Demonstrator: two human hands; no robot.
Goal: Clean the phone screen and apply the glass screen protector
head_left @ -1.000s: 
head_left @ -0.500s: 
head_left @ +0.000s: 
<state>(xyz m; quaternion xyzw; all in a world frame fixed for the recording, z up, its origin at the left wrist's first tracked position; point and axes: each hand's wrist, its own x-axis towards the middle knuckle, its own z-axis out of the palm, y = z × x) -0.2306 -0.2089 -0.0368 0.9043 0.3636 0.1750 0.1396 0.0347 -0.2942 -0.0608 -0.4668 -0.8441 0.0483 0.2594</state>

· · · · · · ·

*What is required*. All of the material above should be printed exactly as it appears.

*Your solution*.
Demonstrator: two human hands; no robot.
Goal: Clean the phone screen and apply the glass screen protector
head_left @ -1.000s: 
head_left @ -0.500s: 
head_left @ +0.000s: 
<state>(xyz m; quaternion xyzw; all in a world frame fixed for the recording, z up, its origin at the left wrist's first tracked position; point and axes: each hand's wrist, its own x-axis towards the middle knuckle, its own z-axis out of the palm, y = z × x) -0.2306 -0.2089 -0.0368 0.9043 0.3636 0.1750 0.1396 0.0347 -0.2942 -0.0608 -0.4668 -0.8441 0.0483 0.2594</state>

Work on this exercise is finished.